Let’s use a concrete example in MT to illustrate what’s really going on when a model is overfitted. For example, if your training data contains the English sentence “It is raining hard” and its Spanish translation “Esta lloviendo fuerte,” with no other sentences having the word “hard” in them, the overfitted model may believe that “fuerte” is the only possible translation of “hard.” A properly fitted model might leave some wiggle room for other Spanish words to appear as a translation for “hard,” but an overfitted MT system would always translate “hard” to “fuerte,” which is the “correct” thing to do according to the train set but obviously not ideal if you’d like to build a robust MT system. For example, the best way to translate “hard” in “She is trying hard” is not “fuerte.”

If you see your validation loss starting to creep up, there’s little point keeping the training process running, because chances are, your model has already overfitted to the data to some extent. A common practice in such a situation, called early stopping, is to terminate the training. Specifically, if your validation loss is not improving for a certain number of epochs, you stop the training and use the model at the point when the validation loss was the lowest. The number of epochs you wait until the training is terminated is called patience. In practice, the metric you care about the most (such as BLEU; see section 6.5.2) is used for early stopping instead of the validation loss.
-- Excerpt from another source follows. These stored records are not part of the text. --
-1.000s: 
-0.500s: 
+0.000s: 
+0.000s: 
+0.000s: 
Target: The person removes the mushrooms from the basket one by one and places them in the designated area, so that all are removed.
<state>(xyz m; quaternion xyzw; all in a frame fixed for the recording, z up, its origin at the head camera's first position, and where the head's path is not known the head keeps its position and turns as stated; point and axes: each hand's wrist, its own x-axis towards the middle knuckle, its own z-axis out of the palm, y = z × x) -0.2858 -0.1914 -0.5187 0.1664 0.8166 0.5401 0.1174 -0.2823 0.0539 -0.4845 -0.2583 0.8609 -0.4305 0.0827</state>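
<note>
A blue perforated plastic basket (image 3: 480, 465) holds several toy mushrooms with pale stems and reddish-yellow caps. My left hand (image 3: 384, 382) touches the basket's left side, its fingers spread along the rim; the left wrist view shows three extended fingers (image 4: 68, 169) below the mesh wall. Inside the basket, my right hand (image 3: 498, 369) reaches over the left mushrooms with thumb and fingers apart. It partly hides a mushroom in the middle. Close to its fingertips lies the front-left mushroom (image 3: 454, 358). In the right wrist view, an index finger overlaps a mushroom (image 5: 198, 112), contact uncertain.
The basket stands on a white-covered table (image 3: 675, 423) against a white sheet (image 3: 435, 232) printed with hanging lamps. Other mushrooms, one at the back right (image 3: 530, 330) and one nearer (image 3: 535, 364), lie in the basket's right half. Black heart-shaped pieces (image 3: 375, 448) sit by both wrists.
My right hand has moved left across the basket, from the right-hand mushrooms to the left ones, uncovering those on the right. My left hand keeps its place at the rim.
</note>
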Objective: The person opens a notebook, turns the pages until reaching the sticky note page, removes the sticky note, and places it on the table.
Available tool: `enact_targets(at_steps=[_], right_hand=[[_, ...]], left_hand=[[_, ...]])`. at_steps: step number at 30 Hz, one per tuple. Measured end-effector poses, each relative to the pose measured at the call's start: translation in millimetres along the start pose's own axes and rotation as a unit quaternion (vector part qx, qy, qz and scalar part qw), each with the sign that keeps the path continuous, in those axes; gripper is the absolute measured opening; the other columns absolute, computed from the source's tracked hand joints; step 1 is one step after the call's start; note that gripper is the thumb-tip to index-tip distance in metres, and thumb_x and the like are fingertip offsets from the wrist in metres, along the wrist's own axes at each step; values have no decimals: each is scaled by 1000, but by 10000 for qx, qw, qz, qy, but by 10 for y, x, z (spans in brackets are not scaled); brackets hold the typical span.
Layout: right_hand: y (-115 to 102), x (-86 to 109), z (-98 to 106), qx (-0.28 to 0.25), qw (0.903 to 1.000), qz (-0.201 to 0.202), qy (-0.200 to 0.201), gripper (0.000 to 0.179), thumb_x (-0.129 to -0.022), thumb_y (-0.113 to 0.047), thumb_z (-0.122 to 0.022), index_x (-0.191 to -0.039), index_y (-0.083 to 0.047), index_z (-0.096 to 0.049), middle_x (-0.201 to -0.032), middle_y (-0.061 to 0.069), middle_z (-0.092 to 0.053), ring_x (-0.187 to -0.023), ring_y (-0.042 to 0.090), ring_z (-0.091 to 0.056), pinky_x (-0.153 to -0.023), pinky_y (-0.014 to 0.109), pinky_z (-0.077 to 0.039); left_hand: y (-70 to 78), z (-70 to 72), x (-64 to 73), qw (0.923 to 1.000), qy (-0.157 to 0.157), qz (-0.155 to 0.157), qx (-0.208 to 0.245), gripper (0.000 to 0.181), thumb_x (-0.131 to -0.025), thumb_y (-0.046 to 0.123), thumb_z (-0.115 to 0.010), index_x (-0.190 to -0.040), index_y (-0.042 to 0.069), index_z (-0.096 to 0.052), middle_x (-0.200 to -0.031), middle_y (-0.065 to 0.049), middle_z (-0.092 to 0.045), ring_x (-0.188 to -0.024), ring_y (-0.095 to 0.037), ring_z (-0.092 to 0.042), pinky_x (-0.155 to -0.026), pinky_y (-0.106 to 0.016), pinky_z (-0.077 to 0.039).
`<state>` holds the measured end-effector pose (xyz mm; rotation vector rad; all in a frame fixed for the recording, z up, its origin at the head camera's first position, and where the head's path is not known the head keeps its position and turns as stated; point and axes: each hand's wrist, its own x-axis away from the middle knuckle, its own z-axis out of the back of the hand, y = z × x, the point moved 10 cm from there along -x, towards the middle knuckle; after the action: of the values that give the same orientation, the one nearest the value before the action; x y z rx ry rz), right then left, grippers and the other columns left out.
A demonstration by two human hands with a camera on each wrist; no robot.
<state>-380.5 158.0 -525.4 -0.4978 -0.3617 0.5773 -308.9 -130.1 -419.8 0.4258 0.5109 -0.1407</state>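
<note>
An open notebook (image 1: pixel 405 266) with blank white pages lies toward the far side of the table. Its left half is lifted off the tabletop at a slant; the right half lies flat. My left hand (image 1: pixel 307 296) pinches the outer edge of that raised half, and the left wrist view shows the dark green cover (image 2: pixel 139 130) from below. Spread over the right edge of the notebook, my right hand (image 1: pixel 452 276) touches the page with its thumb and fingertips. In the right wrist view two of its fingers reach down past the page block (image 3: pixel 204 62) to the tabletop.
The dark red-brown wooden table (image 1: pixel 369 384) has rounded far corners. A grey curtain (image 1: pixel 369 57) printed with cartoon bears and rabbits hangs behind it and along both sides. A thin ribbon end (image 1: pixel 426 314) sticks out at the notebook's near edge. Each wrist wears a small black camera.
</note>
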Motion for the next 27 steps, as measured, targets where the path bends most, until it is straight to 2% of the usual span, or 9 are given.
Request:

OK, that was enough about training and validating for now. The graph in figure 6.7 indicates that the validation loss is lowest around epoch 8, so you can stop (by pressing Ctrl + C) the fairseq-train command after around 10 epochs; otherwise, the command would keep running indefinitely. Fairseq will automatically save the best model parameters (in terms of the validation loss) to the checkpoint_best.pt file.

WARNING Note that the training may take a long time if you are just using a CPU. Chapter 11 explains how to use GPUs to accelerate the training.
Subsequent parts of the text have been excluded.